Ease of working with datasets: You can upload a dataset to use within a Colab notebook, but it will automatically be deleted once you end your session. Alternatively, you can allow Colab to read files from your Google Drive, though it’s more complicated than it should be. Colab also includes connectors to other Google services, such as Google Sheets and Google Cloud Storage.

Internet access: Yes.

Ability to work privately: Yes.

Ability to share publicly: Yes. If you choose to make your notebook public and you share the link, anyone can access it without creating a Google account, and anyone with a Google account can copy it to their own account. Additionally, you can authorize Colab to save a copy of your notebook to GitHub or Gist and then share it from there.

Ability to collaborate: Yes. You can keep your notebook private but invite specific people to view or edit it (using Google’s familiar sharing interface). You and your collaborator(s) can edit the notebook at the same time and see each other’s changes, as well as add comments for each other (similar to Google Docs), though there’s a 30-second lag between when you make changes and when collaborators will see them. Also, you are not actually sharing your environment with your collaborators (meaning there is no syncing of what code has been run), which significantly limits the usefulness of near real-time collaboration.

Performance of the free plan: Colab does give you access to a GPU or a TPU. Otherwise, Google does not provide any specifications for their environments. If you connect Colab to Google Drive, that will give you up to 15 GB of disk space for storing your datasets. Sessions will shut down after 60 minutes of inactivity, though they can run for up to 12 hours.

Ability to upgrade for better performance: No. However, you do have the option of connecting to a local runtime, which allows you to execute code on your local hardware and access your local file system.

Documentation and technical support: Colab has minimal documentation, which is contained within an FAQ page and a variety of sample notebooks.
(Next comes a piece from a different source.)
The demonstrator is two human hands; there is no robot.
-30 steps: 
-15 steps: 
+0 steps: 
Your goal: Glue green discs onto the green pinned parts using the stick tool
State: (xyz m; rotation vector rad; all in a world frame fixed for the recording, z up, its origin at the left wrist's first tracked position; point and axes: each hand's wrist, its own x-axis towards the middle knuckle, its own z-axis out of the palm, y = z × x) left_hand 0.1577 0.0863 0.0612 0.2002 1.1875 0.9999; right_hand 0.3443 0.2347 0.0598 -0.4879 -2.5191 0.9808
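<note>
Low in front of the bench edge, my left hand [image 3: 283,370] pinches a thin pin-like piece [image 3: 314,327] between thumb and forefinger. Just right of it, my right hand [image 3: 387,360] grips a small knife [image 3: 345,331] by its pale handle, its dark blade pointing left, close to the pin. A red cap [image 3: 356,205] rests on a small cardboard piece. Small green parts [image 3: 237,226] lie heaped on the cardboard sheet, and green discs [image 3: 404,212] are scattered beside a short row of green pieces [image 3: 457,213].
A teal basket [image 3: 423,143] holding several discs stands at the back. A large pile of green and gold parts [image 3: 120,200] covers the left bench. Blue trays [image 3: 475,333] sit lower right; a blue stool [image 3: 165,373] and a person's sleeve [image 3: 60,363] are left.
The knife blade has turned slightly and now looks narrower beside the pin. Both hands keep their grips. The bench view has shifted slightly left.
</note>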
Support is available via GitHub issues, and community support is available via Stack Overflow.

Conclusion: The greatest strength of Colab is that it’s easy to get started, since most people already have a Google account, and it’s easy to share notebooks, since the sharing functionality works the same as Google Docs. However, the cumbersome keyboard shortcuts and the difficulty of working with datasets are significant drawbacks. The ability to collaborate on the same notebook is useful, but less useful than it could be since you’re not sharing an environment.
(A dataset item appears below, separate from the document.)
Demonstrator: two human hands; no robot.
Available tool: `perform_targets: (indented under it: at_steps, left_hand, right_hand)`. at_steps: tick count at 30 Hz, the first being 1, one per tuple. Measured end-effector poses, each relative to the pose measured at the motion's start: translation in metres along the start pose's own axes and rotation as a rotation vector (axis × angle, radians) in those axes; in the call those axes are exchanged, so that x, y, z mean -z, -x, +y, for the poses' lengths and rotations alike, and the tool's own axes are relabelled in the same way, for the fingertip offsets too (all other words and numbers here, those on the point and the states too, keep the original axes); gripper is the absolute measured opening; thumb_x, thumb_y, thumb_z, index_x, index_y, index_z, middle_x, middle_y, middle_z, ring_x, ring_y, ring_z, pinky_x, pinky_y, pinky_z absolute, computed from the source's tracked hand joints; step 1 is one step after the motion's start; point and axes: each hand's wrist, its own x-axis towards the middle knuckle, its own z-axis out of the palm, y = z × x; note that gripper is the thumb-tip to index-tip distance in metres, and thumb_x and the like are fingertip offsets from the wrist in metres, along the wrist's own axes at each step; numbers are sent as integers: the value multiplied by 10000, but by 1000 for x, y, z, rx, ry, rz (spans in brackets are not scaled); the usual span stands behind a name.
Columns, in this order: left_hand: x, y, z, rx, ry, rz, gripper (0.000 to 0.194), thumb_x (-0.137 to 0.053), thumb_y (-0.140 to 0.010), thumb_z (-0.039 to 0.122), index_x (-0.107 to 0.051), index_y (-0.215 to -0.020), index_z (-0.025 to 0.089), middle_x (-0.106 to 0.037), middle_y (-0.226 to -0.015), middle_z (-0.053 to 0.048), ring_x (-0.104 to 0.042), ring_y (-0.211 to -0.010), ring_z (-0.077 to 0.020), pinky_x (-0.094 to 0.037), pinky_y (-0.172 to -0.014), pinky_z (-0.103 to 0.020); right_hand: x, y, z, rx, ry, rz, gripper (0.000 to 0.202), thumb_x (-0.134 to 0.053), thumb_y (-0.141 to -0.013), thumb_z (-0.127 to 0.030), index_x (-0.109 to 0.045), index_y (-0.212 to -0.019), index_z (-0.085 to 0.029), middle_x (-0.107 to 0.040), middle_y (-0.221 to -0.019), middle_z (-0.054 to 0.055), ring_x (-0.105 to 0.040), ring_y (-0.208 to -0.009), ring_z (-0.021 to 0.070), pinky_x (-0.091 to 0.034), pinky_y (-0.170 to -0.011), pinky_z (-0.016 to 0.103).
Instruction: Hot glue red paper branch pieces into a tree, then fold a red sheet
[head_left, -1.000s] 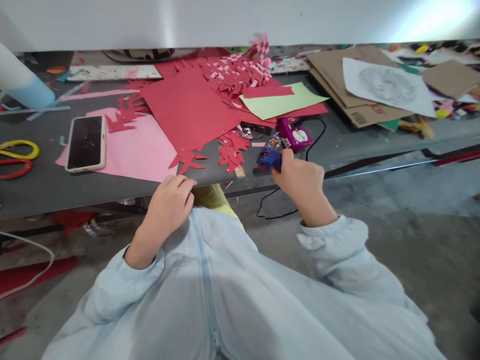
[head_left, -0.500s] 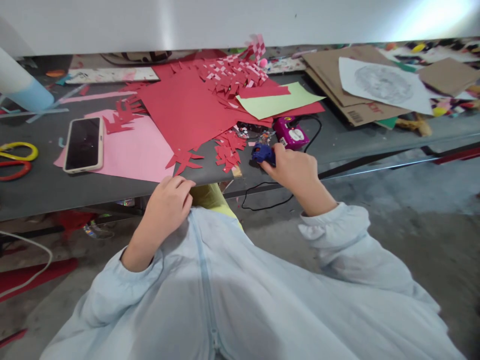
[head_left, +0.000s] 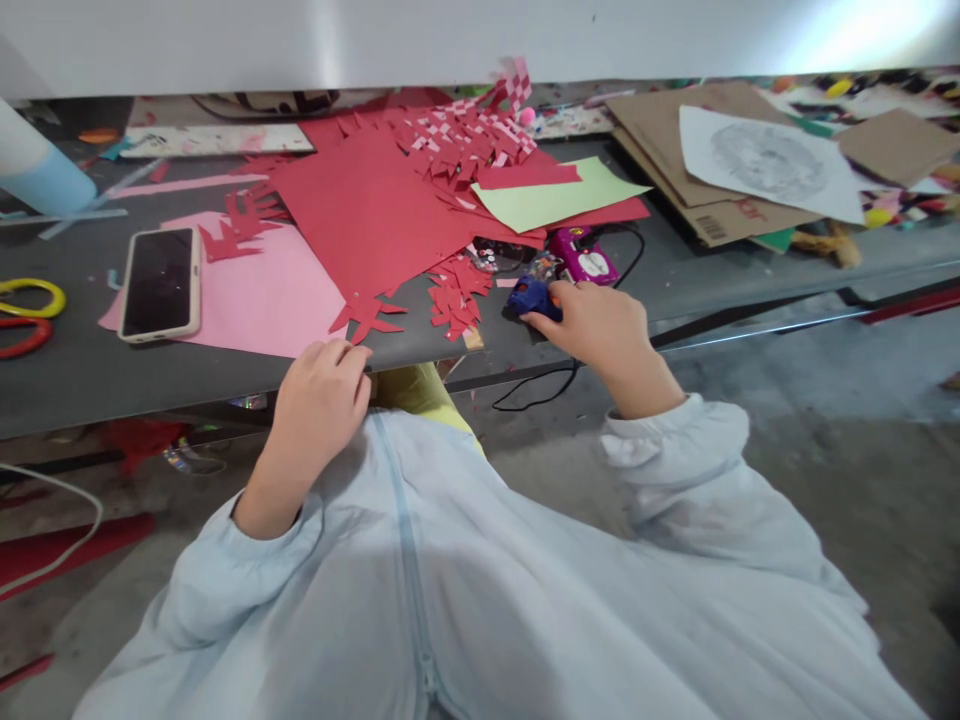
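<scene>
My right hand is closed on a small dark blue object near the table's front edge. Just behind it sits a purple box with a black cord. My left hand rests at the table edge beside pink paper, its fingers bent over the edge and partly hidden. Red paper cutouts lie just beyond its fingers, and a pile of red scraps sits between my hands. A large red sheet lies farther back.
A phone and scissors lie at the left, with a white-and-blue bottle behind. Pale green paper is at the centre back. Cardboard and a printed white sheet are at the right.
My left hand has shifted slightly left along the edge. My right hand still holds the blue object, which now shows more and lies turned a little differently.
</scene>
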Motion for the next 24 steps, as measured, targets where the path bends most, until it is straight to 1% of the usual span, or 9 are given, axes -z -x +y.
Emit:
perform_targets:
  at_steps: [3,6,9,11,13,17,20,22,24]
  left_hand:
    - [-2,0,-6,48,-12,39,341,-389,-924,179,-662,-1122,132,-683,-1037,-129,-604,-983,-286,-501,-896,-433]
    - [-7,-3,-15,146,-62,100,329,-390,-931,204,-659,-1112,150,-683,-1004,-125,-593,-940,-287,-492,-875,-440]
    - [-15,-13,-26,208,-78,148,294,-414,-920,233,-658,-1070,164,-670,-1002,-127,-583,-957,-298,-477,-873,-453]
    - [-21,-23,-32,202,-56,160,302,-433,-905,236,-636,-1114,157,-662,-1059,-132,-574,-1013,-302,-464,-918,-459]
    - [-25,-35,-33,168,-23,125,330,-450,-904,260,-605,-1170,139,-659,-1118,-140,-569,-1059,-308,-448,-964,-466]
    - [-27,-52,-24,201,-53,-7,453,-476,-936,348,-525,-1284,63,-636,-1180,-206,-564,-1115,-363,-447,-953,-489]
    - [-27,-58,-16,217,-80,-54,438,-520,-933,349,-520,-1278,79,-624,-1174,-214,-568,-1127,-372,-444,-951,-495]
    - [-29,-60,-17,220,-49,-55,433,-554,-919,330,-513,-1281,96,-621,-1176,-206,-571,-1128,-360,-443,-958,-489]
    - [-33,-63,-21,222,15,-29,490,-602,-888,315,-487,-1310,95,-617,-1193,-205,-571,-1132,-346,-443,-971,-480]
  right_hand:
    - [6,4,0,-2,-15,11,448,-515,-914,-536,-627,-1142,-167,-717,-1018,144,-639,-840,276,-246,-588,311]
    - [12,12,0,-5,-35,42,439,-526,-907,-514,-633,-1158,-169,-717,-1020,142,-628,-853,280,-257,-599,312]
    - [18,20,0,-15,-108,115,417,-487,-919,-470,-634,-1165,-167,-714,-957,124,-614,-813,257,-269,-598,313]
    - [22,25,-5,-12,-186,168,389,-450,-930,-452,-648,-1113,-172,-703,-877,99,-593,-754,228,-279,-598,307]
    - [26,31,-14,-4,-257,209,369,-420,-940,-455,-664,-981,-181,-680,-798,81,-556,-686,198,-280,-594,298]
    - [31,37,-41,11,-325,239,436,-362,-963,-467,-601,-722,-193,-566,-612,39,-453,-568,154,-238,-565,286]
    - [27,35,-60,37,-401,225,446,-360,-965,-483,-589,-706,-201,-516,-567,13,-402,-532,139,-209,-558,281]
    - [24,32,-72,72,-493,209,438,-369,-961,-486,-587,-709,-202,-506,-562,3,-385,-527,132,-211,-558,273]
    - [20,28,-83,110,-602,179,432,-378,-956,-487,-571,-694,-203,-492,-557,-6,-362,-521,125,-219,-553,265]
4. Microsoft Azure Notebooks

Six easy ways to run your Jupyter Notebook in the cloud

To get started with Azure Notebooks, you first sign in with a Microsoft or Outlook account (or create one). The next step is to create a "project", which is structured identically to a GitHub repository: it can contain one or more notebooks, Markdown files, datasets, and any other file you want to create or upload, and all of these can be organized into folders. Also like GitHub, you can initialize a project with a README file, which will automatically be displayed on the project page. If your work is already stored on GitHub, you can import the entire repository directly into a project.
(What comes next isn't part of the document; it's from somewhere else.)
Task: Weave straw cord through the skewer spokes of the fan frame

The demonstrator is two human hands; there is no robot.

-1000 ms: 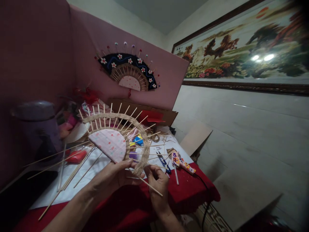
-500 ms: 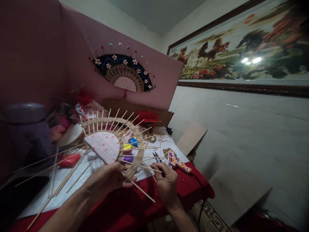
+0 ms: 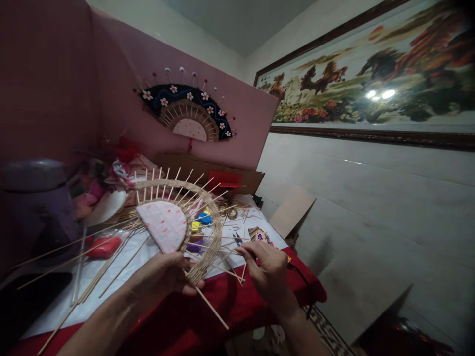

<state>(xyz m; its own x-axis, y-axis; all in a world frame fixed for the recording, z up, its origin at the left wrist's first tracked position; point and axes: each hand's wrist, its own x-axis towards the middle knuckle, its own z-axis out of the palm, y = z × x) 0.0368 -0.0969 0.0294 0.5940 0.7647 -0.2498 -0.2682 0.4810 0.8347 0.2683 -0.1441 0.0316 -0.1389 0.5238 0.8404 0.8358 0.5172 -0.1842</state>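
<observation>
A fan-shaped frame of thin sticks and woven twine [image 3: 212,242] stands tilted over the table, with a pale dotted half-round cloth piece [image 3: 163,225] at its centre. My left hand [image 3: 172,274] is closed round the lower end of the twine band, just under the cloth piece. To the right of the frame, the thumb and fingers of my right hand [image 3: 265,267] are pinched together near the stick ends. Whatever sits between those fingertips is too small to make out. One long stick [image 3: 211,306] points down from beside my left fingers.
Small scissors [image 3: 237,239] and a flower-patterned tool [image 3: 260,235] lie beyond my right hand. A red packet [image 3: 104,246], loose sticks and a purple bottle [image 3: 40,212] are at the left. A finished dark fan [image 3: 189,111] hangs on the pink panel.
My right hand has moved right and a little up, now partly covering the flower-patterned tool. The frame has turned slightly in my left hand, and the whole view has shifted a little.
</observation>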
Supported languages: Python (2 and 3), R, and F#.

Ability to install packages: Hundreds of packages come pre-installed, you can install additional packages using pip or conda, and you can specify your exact package requirements using a configuration file (such as environment.yml or requirements.txt).

Interface similarity: Azure uses the native Jupyter Notebook interface.

Keyboard shortcuts: Azure uses all of the same keyboard shortcuts as Jupyter.

Missing features: None.

Added features:

  • The RISE extension comes pre-installed, which allows you to instantly present your notebook as a live reveal.js-based slideshow.
  • The jupyter_contrib_nbextensions package comes pre-installed, which gives you easy access to a collection of 50+ Jupyter Notebook extensions for enhancing the notebook interface.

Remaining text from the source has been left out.